__PROBLEM STATEMENT__
Copy the listing below exactly, but skip the pictures.

__SOURCE MATERIAL__
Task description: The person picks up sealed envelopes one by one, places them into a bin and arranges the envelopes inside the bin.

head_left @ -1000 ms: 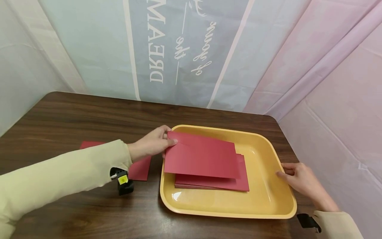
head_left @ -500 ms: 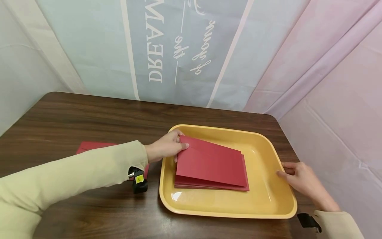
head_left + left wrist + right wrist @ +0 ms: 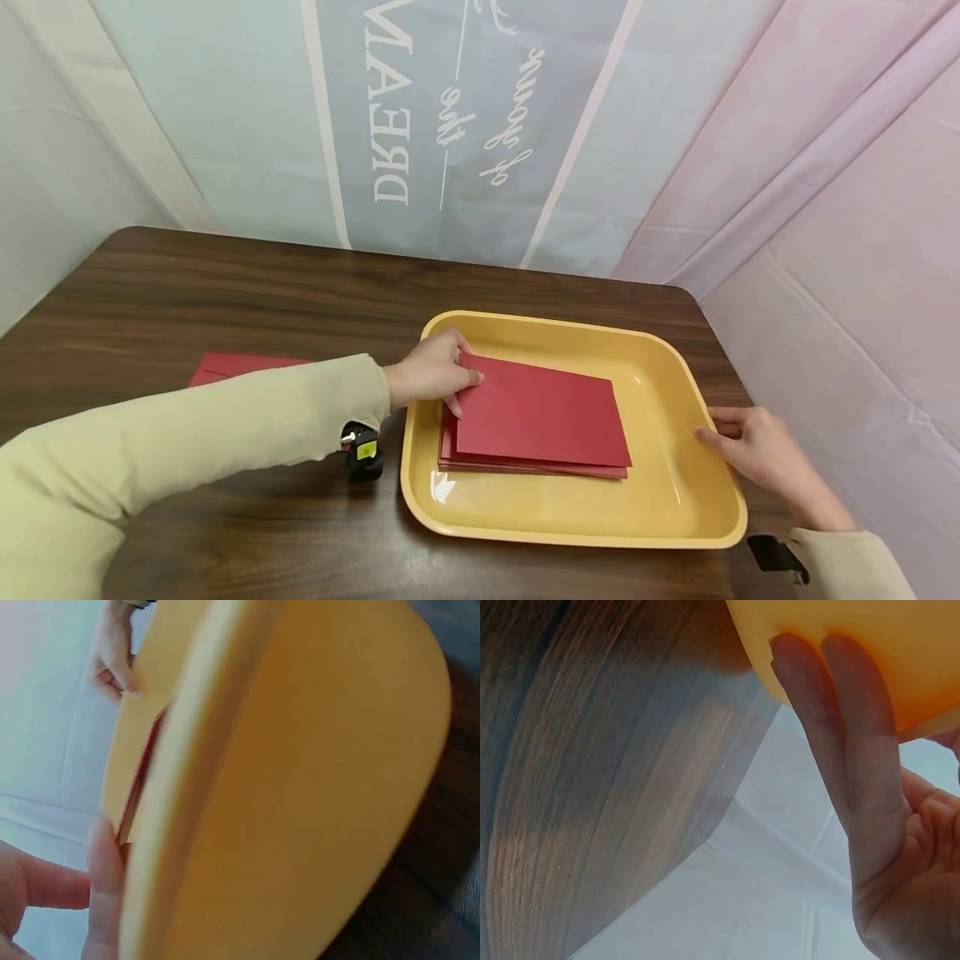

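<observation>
My left hand (image 3: 433,372) reaches over the left rim of a yellow tray (image 3: 660,467) and pinches the left edge of a red envelope (image 3: 547,412), thumb on top. This envelope lies slightly askew over a stack of red envelopes (image 3: 450,454) on the tray floor. In the left wrist view, the tray's outer wall (image 3: 300,787) hides most of the stack, leaving a thin red edge (image 3: 139,784). My right hand (image 3: 761,454) grips the tray's right rim. The right wrist view shows two fingers (image 3: 862,727) against the tray's outside.
Another red envelope (image 3: 232,365) lies on the dark wooden table (image 3: 285,292) to the left, partly covered by my left sleeve (image 3: 247,425). A printed curtain (image 3: 480,125) hangs behind the table, and pale cloth (image 3: 847,275) hangs at the right.
My left hand has moved right and slightly down, bringing the pinched envelope from above the tray's left side down onto the stack. My right hand has stayed on the rim.
</observation>
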`<action>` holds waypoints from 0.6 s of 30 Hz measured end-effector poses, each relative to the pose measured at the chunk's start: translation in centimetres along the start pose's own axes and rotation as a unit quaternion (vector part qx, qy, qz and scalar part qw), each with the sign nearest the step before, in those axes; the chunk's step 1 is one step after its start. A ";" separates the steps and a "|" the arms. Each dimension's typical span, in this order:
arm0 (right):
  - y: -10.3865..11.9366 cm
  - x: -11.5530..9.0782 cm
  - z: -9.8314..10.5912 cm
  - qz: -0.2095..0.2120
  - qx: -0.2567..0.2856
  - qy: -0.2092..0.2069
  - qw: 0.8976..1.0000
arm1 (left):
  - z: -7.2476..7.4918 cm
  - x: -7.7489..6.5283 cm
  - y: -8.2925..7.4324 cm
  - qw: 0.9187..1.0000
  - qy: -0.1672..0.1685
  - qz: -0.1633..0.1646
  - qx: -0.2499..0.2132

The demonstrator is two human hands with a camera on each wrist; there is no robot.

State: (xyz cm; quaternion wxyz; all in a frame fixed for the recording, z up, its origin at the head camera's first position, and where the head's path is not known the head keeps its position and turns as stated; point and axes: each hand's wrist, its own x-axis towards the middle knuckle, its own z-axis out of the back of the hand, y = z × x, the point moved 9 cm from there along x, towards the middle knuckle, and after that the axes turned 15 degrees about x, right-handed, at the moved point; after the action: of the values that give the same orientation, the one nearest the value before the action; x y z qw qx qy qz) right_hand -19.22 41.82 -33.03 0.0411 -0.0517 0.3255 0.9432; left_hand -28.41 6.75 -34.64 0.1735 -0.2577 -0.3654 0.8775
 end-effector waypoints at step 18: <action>0.0 -0.1 -0.1 0.001 -0.010 -0.008 1.000 | -0.4 0.6 0.1 0.984 0.013 0.016 0.179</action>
State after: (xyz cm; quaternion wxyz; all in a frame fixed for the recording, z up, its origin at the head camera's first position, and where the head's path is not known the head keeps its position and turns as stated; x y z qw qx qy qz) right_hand -19.12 41.72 -33.11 0.0425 -0.0442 0.3153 0.9470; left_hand -28.70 7.20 -35.15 0.2076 -0.2399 -0.1962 0.9278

__RESULT OF THIS TASK__
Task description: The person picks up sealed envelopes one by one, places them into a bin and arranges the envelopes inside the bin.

head_left @ -1000 ms: 
head_left @ -500 ms: 
head_left + left wrist + right wrist @ +0 ms: 

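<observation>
My left hand (image 3: 433,372) reaches over the left rim of a yellow tray (image 3: 660,467) and pinches the left edge of a red envelope (image 3: 547,412), thumb on top. This envelope lies slightly askew over a stack of red envelopes (image 3: 450,454) on the tray floor. In the left wrist view, the tray's outer wall (image 3: 300,787) hides most of the stack, leaving a thin red edge (image 3: 139,784). My right hand (image 3: 761,454) grips the tray's right rim. The right wrist view shows two fingers (image 3: 862,727) against the tray's outside.
Another red envelope (image 3: 232,365) lies on the dark wooden table (image 3: 285,292) to the left, partly covered by my left sleeve (image 3: 247,425). A printed curtain (image 3: 480,125) hangs behind the table, and pale cloth (image 3: 847,275) hangs at the right.
My left hand has moved right and slightly down, bringing the pinched envelope from above the tray's left side down onto the stack. My right hand has stayed on the rim.
</observation>
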`<action>` holds waypoints from 0.6 s of 30 Hz measured end-effector poses, each relative to the pose measured at the chunk's start: translation in centimetres along the start pose's own axes and rotation as a unit quaternion (vector part qx, qy, qz and scalar part qw), each with the sign nearest the step before, in those axes; the chunk's step 1 is one step after its start. A ";" separates the steps and a "|" the arms. Each dimension's typical span, in this order:
arm0 (right):
  - y: -10.3865..11.9366 cm
  - x: -11.5530..9.0782 cm
  - z: -9.8314..10.5912 cm
  - qz: -0.2095..0.2120
  - qx: -0.2567..0.2856
  - qy: -0.2092..0.2069
  - qw: 0.8976..1.0000
arm1 (left):
  - z: -7.2476..7.4918 cm
  - x: -7.7489..6.5283 cm
  - y: -8.2925..7.4324 cm
  - qw: 0.9187..1.0000
  - qy: -0.1672..0.1685
  - qz: -0.1633..0.1646
  - qx: -0.2499..0.2132

The demonstrator is two human hands with a camera on each wrist; there is no robot.

State: (xyz cm; quaternion wxyz; all in a frame fixed for the recording, z up, its origin at the head camera's first position, and where the head's path is not known the head keeps its position and turns as stated; point and axes: each hand's wrist, its own x-axis towards the middle knuckle, its own z-axis out of the back of the hand, y = z × x, the point moved 9 cm from there along x, towards the middle knuckle, and after that the axes turned 15 degrees about x, right-handed, at the moved point; after the action: of the values that give the same orientation, the one nearest the value before the action; x y z qw qx qy qz) right_hand -19.22 41.82 -33.03 0.0411 -0.0517 0.3255 0.9432; left_hand -28.41 6.75 -34.64 0.1735 -0.2577 -0.3654 0.8775
 end-effector waypoints at step 18: <action>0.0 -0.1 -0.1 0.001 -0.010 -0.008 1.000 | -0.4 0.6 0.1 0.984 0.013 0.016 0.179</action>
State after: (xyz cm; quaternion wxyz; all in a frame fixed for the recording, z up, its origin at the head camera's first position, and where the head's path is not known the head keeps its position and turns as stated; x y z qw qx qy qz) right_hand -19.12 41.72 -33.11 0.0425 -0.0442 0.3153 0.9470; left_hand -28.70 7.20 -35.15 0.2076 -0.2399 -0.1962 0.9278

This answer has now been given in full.